All I see is a header file that fails to conform to the C language,
and which makes it potentially difficult to use some source code tools which
operate pre-processed output, and expect to be able to parse the output using
the ANSI C grammar and ANSI C constraint checks.
Quote:
>find a lot of examples at that directory if you are unsing a
>unix machine.
Which types of UNIXes have you investigated for this?
Quote:
>Is there anybody who has ever made the 'bitfields'
>of an int? I have never met a situation in which the bitfields of
>int might be useful ones because I can easily split up an integer
>into 'char, or short', and I have never met a source code that was
>coded using the 'bitfields of int'.
The idea behind bit-fields is that adjacent bit-fields may be packed
together to save space. For the purpose of packing, the type is largely
irrelevant; the type specifier serves only to constrain the size.

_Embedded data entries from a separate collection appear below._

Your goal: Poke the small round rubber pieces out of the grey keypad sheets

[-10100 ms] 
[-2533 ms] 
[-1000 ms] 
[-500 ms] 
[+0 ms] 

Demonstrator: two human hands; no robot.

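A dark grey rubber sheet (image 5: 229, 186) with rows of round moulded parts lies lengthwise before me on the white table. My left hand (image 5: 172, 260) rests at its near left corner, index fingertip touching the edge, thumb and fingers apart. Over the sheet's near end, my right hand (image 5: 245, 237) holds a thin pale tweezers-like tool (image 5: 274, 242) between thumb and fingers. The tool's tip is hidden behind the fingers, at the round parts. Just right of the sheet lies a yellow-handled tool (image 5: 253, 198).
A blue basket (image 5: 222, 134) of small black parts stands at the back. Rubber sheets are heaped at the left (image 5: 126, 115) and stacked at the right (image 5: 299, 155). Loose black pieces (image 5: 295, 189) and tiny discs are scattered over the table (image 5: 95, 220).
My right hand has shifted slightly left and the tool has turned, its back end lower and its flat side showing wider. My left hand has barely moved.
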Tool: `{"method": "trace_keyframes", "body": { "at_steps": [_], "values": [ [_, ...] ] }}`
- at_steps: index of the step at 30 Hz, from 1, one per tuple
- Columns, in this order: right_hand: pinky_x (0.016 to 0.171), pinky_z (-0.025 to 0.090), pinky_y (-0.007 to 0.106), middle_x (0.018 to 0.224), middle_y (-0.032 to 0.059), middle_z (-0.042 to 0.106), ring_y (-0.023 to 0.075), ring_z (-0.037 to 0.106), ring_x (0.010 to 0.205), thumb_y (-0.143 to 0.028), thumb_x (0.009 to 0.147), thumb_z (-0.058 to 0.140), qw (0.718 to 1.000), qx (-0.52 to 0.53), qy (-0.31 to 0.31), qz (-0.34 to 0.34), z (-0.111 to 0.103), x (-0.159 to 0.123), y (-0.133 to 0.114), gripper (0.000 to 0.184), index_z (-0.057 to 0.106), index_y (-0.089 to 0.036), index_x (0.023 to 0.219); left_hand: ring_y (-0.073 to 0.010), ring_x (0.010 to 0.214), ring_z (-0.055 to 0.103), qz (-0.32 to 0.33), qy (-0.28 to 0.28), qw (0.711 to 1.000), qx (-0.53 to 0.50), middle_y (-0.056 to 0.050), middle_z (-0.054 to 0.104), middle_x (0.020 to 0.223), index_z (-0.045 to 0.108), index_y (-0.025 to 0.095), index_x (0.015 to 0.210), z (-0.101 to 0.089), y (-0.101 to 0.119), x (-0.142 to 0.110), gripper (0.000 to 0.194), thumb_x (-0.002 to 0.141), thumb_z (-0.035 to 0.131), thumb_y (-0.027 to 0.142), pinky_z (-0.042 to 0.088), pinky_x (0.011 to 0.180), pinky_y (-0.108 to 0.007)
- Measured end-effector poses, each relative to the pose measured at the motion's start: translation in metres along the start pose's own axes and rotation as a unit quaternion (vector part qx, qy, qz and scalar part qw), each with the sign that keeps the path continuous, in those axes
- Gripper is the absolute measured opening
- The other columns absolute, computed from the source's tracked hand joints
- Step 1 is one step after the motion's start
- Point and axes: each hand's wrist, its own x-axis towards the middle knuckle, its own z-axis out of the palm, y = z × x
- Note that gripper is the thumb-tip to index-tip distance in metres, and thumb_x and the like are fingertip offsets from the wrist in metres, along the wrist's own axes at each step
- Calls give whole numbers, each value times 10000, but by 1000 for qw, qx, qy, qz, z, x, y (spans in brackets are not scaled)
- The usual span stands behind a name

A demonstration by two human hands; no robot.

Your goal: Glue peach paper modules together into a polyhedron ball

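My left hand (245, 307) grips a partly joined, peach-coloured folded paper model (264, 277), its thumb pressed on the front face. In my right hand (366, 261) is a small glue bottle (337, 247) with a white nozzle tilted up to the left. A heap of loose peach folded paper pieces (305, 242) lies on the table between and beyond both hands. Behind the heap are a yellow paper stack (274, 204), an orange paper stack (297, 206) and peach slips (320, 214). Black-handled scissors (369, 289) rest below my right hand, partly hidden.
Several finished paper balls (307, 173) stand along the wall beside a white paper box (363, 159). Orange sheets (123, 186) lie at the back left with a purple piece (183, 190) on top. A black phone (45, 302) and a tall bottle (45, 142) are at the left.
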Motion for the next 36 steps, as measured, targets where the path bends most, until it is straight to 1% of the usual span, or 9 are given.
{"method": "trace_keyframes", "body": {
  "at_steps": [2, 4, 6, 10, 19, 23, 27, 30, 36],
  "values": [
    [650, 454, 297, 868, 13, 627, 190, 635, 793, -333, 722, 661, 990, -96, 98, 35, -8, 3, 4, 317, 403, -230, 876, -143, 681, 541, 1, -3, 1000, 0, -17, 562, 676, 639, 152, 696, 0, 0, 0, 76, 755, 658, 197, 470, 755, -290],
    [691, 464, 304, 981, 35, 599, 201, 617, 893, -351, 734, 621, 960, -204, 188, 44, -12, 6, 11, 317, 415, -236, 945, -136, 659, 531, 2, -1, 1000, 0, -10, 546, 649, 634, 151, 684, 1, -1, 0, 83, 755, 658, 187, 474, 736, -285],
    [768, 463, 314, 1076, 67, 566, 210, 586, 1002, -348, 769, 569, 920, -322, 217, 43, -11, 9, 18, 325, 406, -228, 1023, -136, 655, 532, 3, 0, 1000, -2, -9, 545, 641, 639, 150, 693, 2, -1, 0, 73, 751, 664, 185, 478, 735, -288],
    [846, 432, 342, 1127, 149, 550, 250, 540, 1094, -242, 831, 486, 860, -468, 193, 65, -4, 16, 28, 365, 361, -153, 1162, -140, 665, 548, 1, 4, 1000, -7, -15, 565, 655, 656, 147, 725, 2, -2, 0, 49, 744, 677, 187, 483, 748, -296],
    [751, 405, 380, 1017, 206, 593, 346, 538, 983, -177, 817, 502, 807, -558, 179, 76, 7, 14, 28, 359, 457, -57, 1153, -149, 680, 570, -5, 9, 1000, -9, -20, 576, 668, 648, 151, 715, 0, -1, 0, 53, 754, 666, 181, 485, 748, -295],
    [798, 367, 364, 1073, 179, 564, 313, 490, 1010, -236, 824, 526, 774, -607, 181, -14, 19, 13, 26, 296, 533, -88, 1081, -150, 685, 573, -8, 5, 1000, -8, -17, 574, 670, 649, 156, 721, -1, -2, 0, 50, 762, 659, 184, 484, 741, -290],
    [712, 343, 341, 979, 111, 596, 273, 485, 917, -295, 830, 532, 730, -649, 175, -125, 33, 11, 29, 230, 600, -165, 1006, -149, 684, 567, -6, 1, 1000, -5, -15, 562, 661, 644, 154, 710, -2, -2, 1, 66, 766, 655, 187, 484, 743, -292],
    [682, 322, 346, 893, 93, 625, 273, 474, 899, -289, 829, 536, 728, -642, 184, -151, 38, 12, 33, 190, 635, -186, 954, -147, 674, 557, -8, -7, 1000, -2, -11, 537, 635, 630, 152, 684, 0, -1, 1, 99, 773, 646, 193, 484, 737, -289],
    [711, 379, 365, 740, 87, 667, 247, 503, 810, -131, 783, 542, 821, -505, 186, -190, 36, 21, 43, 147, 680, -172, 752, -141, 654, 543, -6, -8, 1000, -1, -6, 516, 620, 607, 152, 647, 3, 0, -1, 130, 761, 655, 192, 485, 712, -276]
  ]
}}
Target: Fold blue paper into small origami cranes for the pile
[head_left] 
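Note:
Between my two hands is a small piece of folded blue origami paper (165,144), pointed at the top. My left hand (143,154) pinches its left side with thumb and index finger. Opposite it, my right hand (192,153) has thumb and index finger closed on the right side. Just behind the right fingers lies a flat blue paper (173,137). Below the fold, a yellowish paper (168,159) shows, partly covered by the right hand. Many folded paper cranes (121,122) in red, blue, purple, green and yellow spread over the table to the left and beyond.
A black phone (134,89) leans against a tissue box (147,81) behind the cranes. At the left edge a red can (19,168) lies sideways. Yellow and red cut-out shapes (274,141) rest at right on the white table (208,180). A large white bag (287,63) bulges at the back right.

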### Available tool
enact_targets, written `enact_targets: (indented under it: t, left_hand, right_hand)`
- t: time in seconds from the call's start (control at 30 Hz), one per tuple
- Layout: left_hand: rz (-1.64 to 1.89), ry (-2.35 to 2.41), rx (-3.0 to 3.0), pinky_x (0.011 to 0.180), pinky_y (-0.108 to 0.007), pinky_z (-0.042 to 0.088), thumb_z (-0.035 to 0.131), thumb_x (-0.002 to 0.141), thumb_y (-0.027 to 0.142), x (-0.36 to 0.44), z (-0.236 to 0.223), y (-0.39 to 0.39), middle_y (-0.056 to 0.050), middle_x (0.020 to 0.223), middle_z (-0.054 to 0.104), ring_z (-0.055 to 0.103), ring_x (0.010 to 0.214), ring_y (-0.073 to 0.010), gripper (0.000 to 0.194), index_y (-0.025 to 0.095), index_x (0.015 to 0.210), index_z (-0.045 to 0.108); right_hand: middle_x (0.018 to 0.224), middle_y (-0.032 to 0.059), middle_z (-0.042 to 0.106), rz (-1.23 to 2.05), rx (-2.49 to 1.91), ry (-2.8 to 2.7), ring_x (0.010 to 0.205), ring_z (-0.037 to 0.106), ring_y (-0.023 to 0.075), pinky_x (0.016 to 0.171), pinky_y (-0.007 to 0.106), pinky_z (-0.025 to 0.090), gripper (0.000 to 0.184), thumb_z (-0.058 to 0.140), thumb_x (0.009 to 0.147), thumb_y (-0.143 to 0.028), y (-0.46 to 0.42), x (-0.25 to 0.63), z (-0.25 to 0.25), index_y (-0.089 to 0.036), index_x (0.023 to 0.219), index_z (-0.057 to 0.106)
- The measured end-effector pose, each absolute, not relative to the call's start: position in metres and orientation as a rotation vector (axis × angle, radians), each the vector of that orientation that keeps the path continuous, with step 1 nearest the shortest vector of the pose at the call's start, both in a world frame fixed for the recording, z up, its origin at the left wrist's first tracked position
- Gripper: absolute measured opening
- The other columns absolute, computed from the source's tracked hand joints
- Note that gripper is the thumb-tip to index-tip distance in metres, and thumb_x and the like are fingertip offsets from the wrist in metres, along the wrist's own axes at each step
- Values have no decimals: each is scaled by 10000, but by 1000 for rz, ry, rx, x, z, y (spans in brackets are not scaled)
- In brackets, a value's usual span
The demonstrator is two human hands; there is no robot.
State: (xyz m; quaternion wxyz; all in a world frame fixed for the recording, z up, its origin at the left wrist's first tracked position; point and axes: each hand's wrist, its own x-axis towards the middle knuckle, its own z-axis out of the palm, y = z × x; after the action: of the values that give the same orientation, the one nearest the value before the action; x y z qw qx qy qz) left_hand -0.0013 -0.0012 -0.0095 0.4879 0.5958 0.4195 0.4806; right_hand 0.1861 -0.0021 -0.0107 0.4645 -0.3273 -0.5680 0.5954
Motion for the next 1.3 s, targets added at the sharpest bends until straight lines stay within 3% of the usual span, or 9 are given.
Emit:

It is the bit field size that is important.
ANSI C makes it a constraint violation if the bit field width exceeds
the size of the bit-field's type, even if that type is other than int.
I've used bitfields of unsigned int type quite frequently, for example to save
space in representing various object flags:
struct connection {
unsigned allocated : 1;
unsigned connected : 1;
unsigned direction : 2;
};
Such declarations are written in the hope that the bitfields will be packed
into a single unit of storage to save space, at the possible cost of access
time. The size of the unit of storage is implementation-defined, and as such
is of little interest in portable coding situations.
In GCC, the _only_ advantage you gain by using an unsigned char bitfield
is that the compiler will use a smaller unit size for allocating the
bitfields, so that accessing a bitfield causes a single byte memory
transfer, rather than a word memory transfer (on machines that support
byte transfers, of course).
There are some additional things you might want to know about bitfields.
You can have unnamed bitfields:
unsigned : 2;
These serve the purpose of padding. You can also have unnamed bitfields
of size zero:
unsigned : 0;
The purpose of these is to force the _next_ bitfield to lie in a new
storage unit rather than be packed into the previous storage unit.
Also, it is implementation-defined whether a bitfield can straddle two
adjacent storage units. For example, if the storage unit is 16 bits
wide, it is implementation defined whether
unsigned a : 15;
unsigned b : 3;
will place the b into the next storage unit, or whether it will put one bit
of it into the first storage unit, and two bits into the next. However,
if you write
unsigned a : 15;
unsigned : 0;
unsigned b : 3;
you can be sure that the b will go into the new storage unit.